Here, the documentary widens the lens to chart the quiet but persistent quest for true representation in the Barbie universe. It’s not just about the toy fashion dolls themselves: Even in the wake of the 2020 murder of George Floyd and #BlackLivesMatter protests, the popular Barbie animated multiverse spinoffs – featuring the character Barbie “Brooklyn” Roberts – still centred whiteness as the default and have been slow to give its cast of Black Barbie characters anything but thin supporting sidekick roles. 

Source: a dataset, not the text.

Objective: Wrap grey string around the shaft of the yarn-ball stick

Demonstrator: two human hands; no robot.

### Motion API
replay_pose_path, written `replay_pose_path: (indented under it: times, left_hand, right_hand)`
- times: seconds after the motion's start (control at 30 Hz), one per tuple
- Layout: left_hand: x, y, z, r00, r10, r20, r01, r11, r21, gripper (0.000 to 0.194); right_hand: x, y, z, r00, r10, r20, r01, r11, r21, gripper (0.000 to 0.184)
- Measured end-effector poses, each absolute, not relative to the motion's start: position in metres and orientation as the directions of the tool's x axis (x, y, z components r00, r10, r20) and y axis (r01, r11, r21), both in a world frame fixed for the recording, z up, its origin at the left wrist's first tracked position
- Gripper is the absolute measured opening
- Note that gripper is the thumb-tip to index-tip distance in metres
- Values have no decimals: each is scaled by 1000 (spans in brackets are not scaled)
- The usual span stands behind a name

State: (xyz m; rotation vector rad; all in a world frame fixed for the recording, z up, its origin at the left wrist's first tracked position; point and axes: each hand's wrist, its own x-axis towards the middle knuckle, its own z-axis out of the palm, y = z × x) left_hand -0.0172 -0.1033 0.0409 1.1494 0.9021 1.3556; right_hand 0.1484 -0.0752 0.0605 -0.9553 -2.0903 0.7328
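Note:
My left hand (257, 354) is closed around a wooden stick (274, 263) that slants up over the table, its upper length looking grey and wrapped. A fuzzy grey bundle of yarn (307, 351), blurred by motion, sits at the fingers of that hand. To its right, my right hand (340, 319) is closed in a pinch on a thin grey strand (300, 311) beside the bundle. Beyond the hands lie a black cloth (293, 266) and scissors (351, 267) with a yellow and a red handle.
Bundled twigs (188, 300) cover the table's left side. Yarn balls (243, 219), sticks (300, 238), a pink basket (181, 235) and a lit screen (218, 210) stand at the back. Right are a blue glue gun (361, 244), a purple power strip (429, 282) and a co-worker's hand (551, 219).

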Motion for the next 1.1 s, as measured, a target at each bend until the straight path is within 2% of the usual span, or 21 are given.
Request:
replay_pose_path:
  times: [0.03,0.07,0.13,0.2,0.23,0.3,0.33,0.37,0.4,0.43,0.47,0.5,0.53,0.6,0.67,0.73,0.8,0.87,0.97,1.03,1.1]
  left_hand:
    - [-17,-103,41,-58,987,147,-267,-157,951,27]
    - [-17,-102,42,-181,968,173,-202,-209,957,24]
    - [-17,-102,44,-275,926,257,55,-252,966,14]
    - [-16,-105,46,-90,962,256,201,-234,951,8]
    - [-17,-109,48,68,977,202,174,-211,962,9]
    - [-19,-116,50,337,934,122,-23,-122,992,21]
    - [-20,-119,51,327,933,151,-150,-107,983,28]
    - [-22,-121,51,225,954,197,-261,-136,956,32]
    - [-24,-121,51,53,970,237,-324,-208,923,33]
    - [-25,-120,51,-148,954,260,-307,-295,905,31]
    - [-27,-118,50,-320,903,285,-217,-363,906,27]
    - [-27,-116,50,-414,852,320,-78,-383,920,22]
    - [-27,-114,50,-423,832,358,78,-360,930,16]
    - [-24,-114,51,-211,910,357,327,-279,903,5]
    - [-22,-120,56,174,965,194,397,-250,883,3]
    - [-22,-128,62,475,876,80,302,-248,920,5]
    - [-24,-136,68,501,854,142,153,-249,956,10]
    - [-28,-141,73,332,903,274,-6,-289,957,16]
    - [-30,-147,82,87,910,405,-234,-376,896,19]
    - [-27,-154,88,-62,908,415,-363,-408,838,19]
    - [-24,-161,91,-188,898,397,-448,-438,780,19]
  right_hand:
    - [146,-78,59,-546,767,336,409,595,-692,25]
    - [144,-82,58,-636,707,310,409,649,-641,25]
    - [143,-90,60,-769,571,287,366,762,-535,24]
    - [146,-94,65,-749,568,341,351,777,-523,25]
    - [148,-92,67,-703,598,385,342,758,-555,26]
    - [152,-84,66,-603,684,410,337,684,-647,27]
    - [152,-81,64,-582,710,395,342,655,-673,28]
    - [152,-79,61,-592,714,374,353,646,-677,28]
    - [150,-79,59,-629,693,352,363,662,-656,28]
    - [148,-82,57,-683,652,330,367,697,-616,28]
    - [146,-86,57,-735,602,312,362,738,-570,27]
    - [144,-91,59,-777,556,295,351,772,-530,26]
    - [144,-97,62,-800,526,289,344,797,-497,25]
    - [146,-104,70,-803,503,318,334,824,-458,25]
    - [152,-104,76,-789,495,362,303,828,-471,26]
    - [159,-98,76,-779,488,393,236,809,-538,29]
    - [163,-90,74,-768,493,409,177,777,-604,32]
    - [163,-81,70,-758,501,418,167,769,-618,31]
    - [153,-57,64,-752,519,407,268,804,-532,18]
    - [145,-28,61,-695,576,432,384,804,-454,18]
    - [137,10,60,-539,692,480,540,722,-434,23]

One of the most interesting aspects of the journey comes in the final chapter, bringing in early childhood educators and activists and working with casual focus groups of children to explore the importance of imaginative play. Davis revisits the Clark Doll Test for racial bias in children, the milestone 1950s study in which Black children mostly ascribed positive characteristics to white dolls. The results marked the beginning of understanding racial rejection and lack of self esteem – and sent shockwaves through the Black community. It also had a momentous outcome, influencing many of the Supreme Court judges in the landmark 1954 Brown v. Board of Education decision to desegregate schools; they cited it as the single most powerful piece of evidence that pushed them over in their ruling.

Barbie is a complex phenomenon and our relationship with the cultural icon’s legacy is just as complicated. That makes Black Barbie’s celebration of the milestone laced with a pointed critique of insufficient representation essential viewing: Dolls can be crucial in forming identity and fostering a sense of pride and self-worth, and and a catalyst for social change.